Mar 05

Skin Detection with Probability Maps and Elliptical Boundaries [OpenCV, w/code]

maskSharing a bit of code I created for skin detection.

At first I tried Skin Probability Maps, of which I read in a number of papers (Kukumanu et al 2007, Gomez & Morales 2002).
Basically SPMs are very easy to implement: Calculate the histogram for skin region and non-skin region, and then make a decision for each pixel based on those histograms.
There's a few assumptions and decision to make, to name a few:

  1. What is the skin region in a given image? If we don't yet have a model for it.
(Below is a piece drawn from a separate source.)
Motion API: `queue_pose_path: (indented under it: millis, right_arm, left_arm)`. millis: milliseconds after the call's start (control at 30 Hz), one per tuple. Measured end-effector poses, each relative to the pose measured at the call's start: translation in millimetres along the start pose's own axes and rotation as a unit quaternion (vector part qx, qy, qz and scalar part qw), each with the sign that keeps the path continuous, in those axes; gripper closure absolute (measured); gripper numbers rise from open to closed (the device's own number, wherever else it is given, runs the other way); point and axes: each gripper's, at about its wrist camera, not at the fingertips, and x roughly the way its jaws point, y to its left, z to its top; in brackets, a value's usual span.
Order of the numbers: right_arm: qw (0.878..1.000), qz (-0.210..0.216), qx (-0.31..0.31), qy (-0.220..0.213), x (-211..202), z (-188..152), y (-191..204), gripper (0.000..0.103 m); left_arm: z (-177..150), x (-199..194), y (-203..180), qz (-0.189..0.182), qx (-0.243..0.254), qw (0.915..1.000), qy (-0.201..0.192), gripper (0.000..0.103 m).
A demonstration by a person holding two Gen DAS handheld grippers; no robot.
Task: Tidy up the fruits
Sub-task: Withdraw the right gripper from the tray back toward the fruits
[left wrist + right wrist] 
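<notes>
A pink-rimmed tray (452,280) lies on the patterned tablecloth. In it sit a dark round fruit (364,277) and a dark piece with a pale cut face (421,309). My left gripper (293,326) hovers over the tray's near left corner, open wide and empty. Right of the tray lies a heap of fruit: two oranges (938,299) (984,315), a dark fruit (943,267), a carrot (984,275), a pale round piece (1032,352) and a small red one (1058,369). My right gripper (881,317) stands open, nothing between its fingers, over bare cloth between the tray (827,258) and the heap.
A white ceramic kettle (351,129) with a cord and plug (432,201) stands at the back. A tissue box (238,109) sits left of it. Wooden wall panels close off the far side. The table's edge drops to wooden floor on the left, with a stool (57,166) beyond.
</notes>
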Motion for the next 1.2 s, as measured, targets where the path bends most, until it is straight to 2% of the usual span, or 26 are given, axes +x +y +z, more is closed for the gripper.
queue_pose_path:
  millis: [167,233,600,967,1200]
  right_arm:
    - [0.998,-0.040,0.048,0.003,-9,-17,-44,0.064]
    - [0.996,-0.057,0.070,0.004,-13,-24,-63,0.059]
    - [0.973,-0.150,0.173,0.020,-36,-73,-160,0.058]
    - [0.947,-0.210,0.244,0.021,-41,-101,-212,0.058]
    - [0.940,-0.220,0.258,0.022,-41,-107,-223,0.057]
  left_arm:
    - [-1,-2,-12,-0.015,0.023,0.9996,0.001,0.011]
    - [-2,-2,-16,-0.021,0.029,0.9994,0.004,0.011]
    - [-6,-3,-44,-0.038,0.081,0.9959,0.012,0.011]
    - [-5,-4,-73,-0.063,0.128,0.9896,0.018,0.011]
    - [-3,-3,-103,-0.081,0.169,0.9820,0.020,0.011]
I call that the Bootstrap problem,
  2. What colorspace to use/histogram?
  3. The per pixel decision parameter (theta in the literature)


For bostratpping (namely, getting an initial guess for skin pixels) I used the method from Gomez & Morales 2002:

//get HSV
Mat hsv; cvtColor(rgb, hsv, CV_BGR2HSV);
//get Normalized RGB (aka rgb)
Mat nrgb = getNormalizedRGB(rgb);
//take the pixels that are inside the ranges in both colorspaces
Mat mask_hsv, mask_nrgb;
//H=[0,50], S= [0.20,0.68] and V= [0.35,1.0]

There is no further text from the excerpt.